Des goûts et des odeurs... Repoussante initiative de la mairie d’Argenteuil

vendredi 31 août 2007.
Source : l’Humanité
 

Exclusion. La municipalité a acheté, en juillet, un répulsif pour chasser les SDF du centre-ville. Une initiative qui suscite un rejet unanime de la classe politique.

L’« affaire » a éclaté vendredi. Une fuite locale, aussitôt confirmée par la municipalité d’Argenteuil (Val-d’Oise). La ville du député maire Georges Mothron (UMP) a acheté, cet été, du Malodore, un répulsif odorant, pour déloger les SDF installés en centre-ville. « Nous avons été alertés par des employés de la voirie qui s’inquiétaient de voir arriver des produits qu’ils n’utilisaient pas auparavant », raconte Jean-Jacques Lecomte, responsable CGT des agents territoriaux d’Argenteuil. « Les collègues ont refusé d’employer le répulsif quand ils ont compris son utilité. » Et d’ajouter : « Au-delà de l’éventuelle toxicité du produit, c’est le principe même qui est révoltant. »

Inhumanité et mépris

Des paroles qui trouvent écho chez les partis d’opposition. « Avant, la municipalité se contentait d’envoyer des policiers pour déloger les sans-domicile. Avec ce répulsif, on franchit un stade supplémentaire », commente Mouloud Bousselat, conseiller municipal PCF, quand son secrétaire départemental, Bernard Calabuig, dénonce « un degré intolérable d’inhumanité et de mépris des droits des individus ». Même tonalité, ou presque, chez la ministre du Logement et de la Ville, Christine Boutin, qui « dénonce avec la plus grande fermeté de tels procédés. Le principe même de l’utilisation de produits de ce type constitue en effet une atteinte à la dignité de la personne humaine parfaitement inacceptable », précise un communiqué publié hier.
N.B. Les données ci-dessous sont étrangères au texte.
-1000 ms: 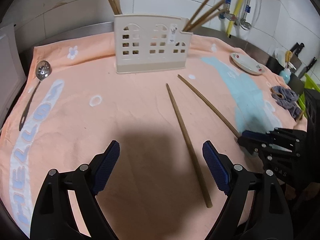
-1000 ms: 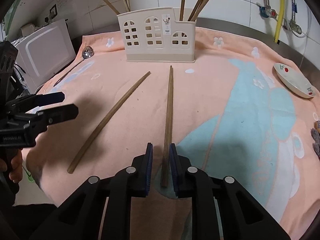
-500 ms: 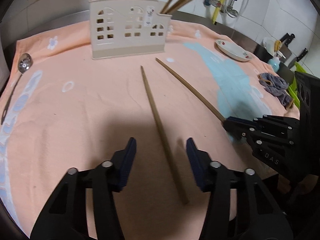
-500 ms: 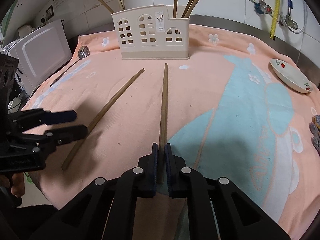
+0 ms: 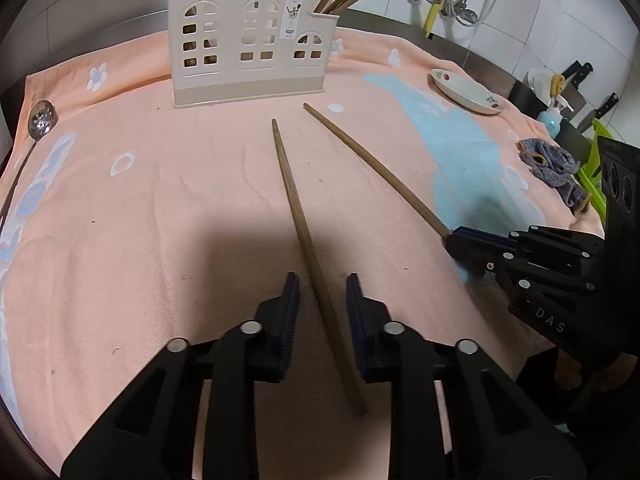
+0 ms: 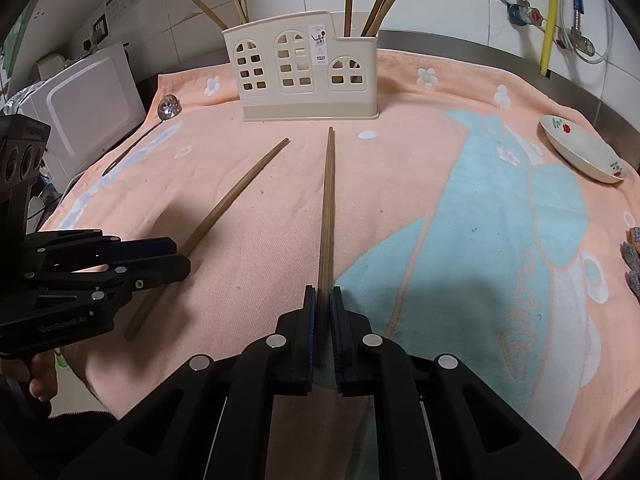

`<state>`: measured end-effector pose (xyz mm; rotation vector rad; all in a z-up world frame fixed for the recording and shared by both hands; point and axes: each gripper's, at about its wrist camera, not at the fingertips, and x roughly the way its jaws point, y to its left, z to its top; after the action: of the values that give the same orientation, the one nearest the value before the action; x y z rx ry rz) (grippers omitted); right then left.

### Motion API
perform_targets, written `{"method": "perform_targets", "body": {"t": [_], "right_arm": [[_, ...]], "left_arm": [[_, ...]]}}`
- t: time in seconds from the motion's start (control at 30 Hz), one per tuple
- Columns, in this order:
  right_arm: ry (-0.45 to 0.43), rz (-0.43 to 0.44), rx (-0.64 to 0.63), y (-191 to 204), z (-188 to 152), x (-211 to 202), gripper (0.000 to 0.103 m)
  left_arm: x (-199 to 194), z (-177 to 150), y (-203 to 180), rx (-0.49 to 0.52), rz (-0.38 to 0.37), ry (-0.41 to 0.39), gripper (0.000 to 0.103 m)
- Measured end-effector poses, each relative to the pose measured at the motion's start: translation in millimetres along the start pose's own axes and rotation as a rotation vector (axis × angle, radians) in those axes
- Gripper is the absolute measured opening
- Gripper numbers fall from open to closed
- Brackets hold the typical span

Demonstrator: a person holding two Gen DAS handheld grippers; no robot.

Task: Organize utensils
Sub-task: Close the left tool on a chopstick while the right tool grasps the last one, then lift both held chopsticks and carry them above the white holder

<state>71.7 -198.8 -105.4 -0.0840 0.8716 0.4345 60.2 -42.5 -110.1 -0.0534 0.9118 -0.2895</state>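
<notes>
Right gripper (image 6: 323, 300) clamps chopstick (image 6: 327, 208) — tip toward holder (image 6: 300, 76); left gripper (image 5: 319, 292) closing.

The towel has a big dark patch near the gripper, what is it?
Left wrist view: a soft shadow falls on the towel ahead of the left gripper. Right wrist view: a similar shadow darkens the towel beside the right gripper.
</notes>
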Motion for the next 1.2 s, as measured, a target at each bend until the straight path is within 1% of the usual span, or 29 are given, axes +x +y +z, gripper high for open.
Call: {"method": "perform_targets", "body": {"t": [0.17, 0.33, 0.37, 0.4, 0.47, 0.6, 0.77, 0.9, 1.07, 1.2], "right_arm": [[0.0, 0.002, 0.002, 0, 0, 0, 0.007], [-0.005, 0.001, 0.003, 1, 0, 0, 0.007], [-0.007, 0.001, 0.003, 1, 0, 0, 0.007], [-0.008, 0.0, 0.004, 2, -1, 0, 0.007], [-0.01, 0.0, 0.005, 2, -1, -1, 0.007], [-0.034, -0.009, 0.002, 1, 2, -8, 0.007], [-0.09, -0.019, -0.017, 3, 14, -25, 0.007], [-0.16, -0.02, -0.037, 5, 31, -45, 0.007], [-0.236, -0.013, -0.052, 6, 53, -64, 0.007], [-0.287, 0.001, -0.057, 7, 74, -73, 0.007]], "left_arm": [[1, 0, -3, 0.015, 0.024, 0.009, 0.018], [4, 1, -6, 0.034, 0.05, 0.019, 0.018], [4, 1, -5, 0.028, 0.05, 0.018, 0.016], [4, 1, -4, 0.021, 0.058, 0.016, 0.01], [3, 2, -1, 0.018, 0.073, 0.012, 0.008], [-3, 6, 4, 0.015, 0.07, -0.006, 0.007], [-20, 18, 12, 0.016, 0.072, -0.056, 0.006], [-39, 31, 17, 0.025, 0.071, -0.114, 0.006], [-60, 55, 23, 0.034, 0.05, -0.189, 0.006], [-68, 73, 24, 0.039, 0.03, -0.228, 0.006]]}}
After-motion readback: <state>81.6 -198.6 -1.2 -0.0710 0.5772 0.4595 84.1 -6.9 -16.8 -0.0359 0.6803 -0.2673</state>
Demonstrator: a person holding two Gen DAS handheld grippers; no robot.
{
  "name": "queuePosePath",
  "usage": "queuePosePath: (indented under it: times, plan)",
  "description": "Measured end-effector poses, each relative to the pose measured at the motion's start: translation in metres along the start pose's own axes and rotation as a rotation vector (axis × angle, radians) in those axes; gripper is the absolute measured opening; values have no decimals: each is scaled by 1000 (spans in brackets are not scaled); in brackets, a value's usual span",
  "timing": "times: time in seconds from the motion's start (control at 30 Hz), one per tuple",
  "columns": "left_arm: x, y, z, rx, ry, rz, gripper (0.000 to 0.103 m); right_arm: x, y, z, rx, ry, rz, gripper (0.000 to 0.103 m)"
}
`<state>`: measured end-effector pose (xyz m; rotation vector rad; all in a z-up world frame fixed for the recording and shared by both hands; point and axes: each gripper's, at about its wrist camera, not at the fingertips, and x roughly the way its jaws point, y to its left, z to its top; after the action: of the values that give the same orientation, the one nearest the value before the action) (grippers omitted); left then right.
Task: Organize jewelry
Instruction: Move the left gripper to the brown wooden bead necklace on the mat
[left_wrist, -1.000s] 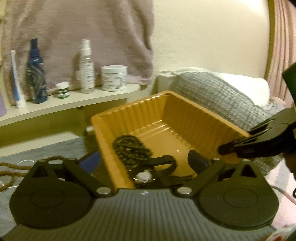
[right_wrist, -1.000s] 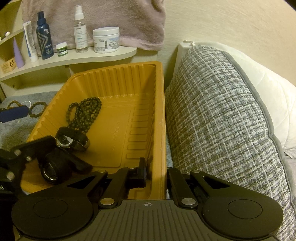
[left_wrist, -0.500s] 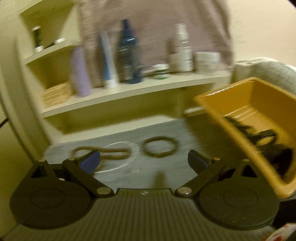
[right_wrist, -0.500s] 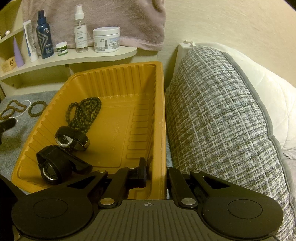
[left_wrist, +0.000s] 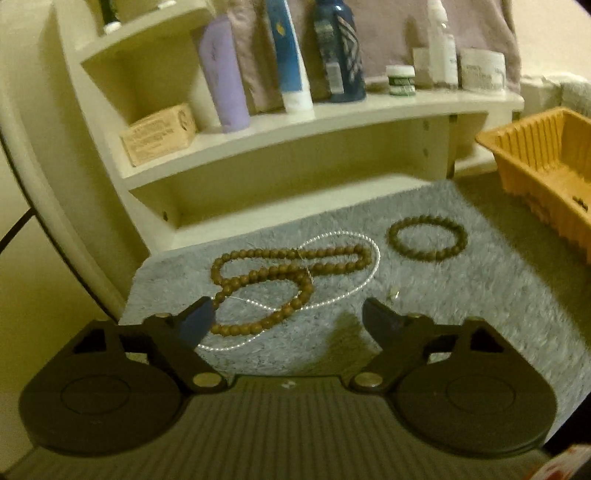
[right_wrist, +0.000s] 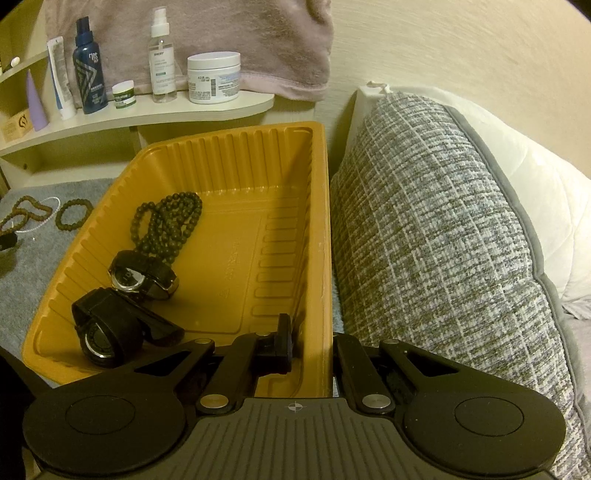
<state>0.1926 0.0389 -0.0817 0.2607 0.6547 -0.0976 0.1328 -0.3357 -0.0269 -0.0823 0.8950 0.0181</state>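
Only right view shows watches (right_wrist: 142, 277) inside tray (right_wrist: 258, 147).

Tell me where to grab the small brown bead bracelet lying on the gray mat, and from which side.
Grip the brown bead bracelet across one arc of its ring, coming from above with one finger inside the loop, since it lies flat and apart from the tangled necklace.
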Motion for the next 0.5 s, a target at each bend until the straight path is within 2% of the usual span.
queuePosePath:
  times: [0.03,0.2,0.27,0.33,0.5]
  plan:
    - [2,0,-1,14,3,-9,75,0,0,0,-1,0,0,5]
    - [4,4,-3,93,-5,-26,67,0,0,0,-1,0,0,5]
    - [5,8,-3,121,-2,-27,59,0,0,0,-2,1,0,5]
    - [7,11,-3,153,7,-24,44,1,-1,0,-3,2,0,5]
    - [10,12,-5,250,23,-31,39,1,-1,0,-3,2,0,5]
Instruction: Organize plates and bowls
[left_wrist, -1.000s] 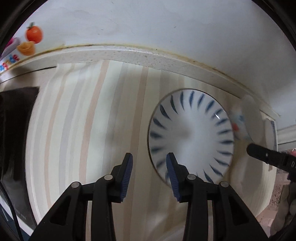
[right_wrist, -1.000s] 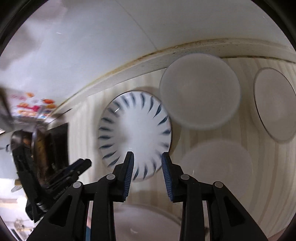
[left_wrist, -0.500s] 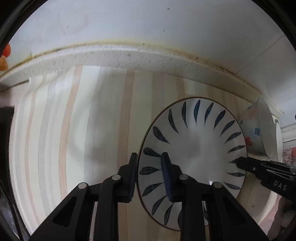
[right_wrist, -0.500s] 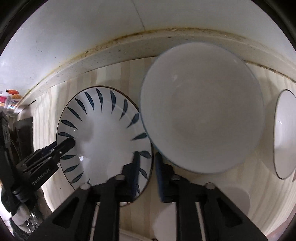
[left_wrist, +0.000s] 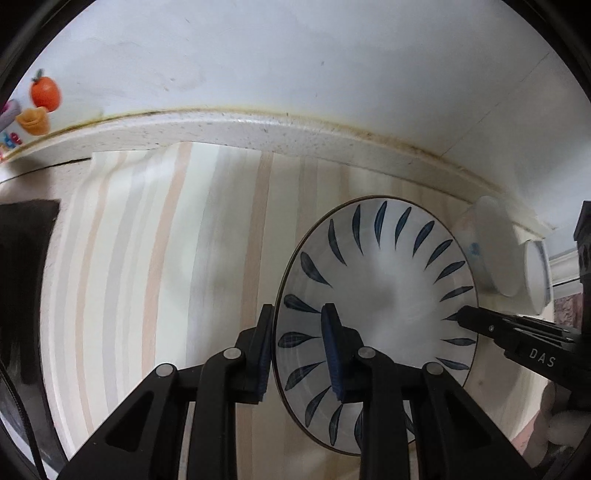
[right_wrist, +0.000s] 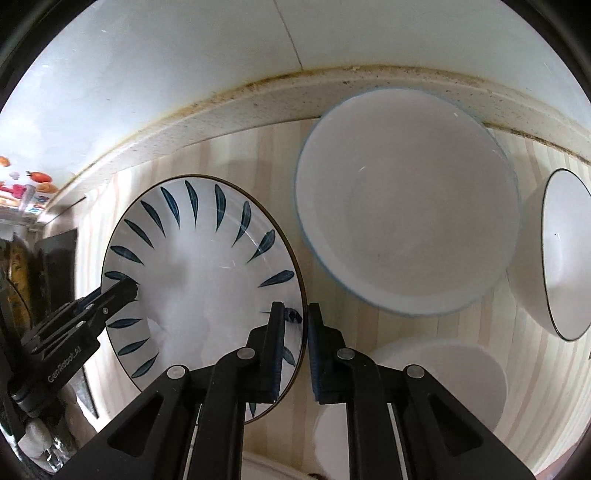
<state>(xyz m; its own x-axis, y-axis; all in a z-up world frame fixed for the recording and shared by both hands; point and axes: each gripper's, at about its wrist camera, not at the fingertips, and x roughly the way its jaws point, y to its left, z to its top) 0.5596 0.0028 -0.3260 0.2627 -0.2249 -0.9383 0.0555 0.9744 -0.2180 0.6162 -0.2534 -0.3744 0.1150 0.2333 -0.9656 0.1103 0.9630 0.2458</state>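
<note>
Both grippers clamp the leaf-pattern plate (right_wrist: 207, 277): left gripper (left_wrist: 297, 350) one rim, right gripper (right_wrist: 295, 350) opposite. Big white bowl (right_wrist: 406, 221) sits just beside, crowding the right.

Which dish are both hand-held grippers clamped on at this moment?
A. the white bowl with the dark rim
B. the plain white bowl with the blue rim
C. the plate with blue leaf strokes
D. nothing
C: the left hand-held gripper and the right hand-held gripper each pinch opposite edges of the plate with blue leaf strokes.
</note>
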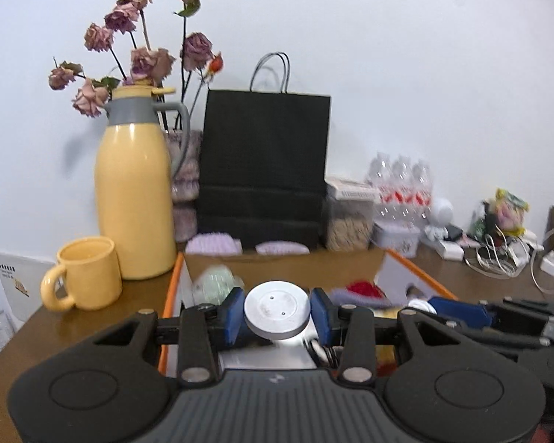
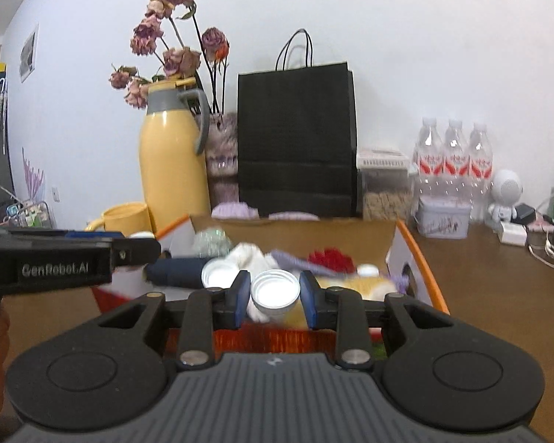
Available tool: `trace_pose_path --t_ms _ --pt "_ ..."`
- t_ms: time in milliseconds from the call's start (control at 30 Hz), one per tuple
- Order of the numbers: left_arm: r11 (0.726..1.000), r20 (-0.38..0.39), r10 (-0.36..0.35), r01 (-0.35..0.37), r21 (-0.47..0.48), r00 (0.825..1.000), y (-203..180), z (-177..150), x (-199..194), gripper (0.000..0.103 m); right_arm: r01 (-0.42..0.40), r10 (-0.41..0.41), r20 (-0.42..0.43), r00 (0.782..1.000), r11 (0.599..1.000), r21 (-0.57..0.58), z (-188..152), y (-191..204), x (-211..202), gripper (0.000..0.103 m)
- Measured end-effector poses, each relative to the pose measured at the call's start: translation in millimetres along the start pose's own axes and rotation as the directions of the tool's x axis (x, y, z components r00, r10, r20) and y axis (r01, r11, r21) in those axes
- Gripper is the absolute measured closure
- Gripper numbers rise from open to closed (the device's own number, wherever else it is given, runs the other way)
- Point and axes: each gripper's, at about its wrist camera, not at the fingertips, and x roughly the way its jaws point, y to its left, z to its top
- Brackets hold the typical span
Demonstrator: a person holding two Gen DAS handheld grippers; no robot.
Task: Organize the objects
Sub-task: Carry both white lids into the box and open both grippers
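My left gripper (image 1: 277,315) is shut on a dark blue bottle, gripping near its silver round base (image 1: 277,312), above an open cardboard box with orange edges (image 1: 171,288). The bottle's navy body (image 2: 177,271) and open white mouth (image 2: 219,275) show in the right wrist view, held by the left gripper (image 2: 140,253). My right gripper (image 2: 275,295) is shut on a white screw cap (image 2: 275,291), held over the same box (image 2: 421,258). The box holds a red knit item (image 2: 330,258), white cloth (image 2: 247,253), a greenish ball (image 2: 212,241) and other small things.
A yellow thermos (image 1: 134,188) and yellow mug (image 1: 85,273) stand left of the box. A black paper bag (image 1: 264,166), dried roses (image 1: 144,37), water bottles (image 2: 454,158), a lidded container (image 2: 384,184), a white tub (image 2: 443,217) and cables (image 1: 506,254) line the wall.
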Motion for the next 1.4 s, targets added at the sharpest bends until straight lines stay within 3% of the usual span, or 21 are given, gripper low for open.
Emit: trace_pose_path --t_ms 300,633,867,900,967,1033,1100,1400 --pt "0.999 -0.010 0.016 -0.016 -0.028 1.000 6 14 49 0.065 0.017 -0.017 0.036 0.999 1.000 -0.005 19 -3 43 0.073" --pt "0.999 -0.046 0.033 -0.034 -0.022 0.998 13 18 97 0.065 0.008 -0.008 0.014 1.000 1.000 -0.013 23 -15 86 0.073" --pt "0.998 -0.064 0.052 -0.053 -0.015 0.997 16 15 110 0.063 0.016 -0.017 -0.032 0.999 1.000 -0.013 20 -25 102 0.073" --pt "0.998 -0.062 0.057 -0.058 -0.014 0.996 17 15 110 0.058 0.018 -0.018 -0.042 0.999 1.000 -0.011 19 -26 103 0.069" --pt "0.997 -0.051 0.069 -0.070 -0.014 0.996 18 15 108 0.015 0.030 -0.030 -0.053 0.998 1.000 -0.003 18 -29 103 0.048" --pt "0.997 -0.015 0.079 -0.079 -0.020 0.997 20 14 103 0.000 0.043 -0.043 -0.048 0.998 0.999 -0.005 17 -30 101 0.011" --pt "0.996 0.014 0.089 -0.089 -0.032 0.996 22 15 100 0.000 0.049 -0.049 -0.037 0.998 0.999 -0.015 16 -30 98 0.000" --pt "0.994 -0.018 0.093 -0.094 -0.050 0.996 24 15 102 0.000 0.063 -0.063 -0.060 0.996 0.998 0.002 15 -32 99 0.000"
Militant Verts à Argenteuil, Valentin Teixeira ne semble pas surpris par l’initiative. « C’est une nouvelle illustration de la politique sociale de la ville. Au début du mois d’août, Georges Mothron avait signé un arrêté antimendicité, que nous avons contesté devant le préfet. » Cosignée par le PCF et le MRC, cette requête en annulation doit faire, aujourd’hui, l’objet d’une nouvelle formulation complétée par les éléments nouveaux à disposition. « Nous espérons que le préfet demande au juge l’annulation de l’arrêté », poursuit le militant Verts.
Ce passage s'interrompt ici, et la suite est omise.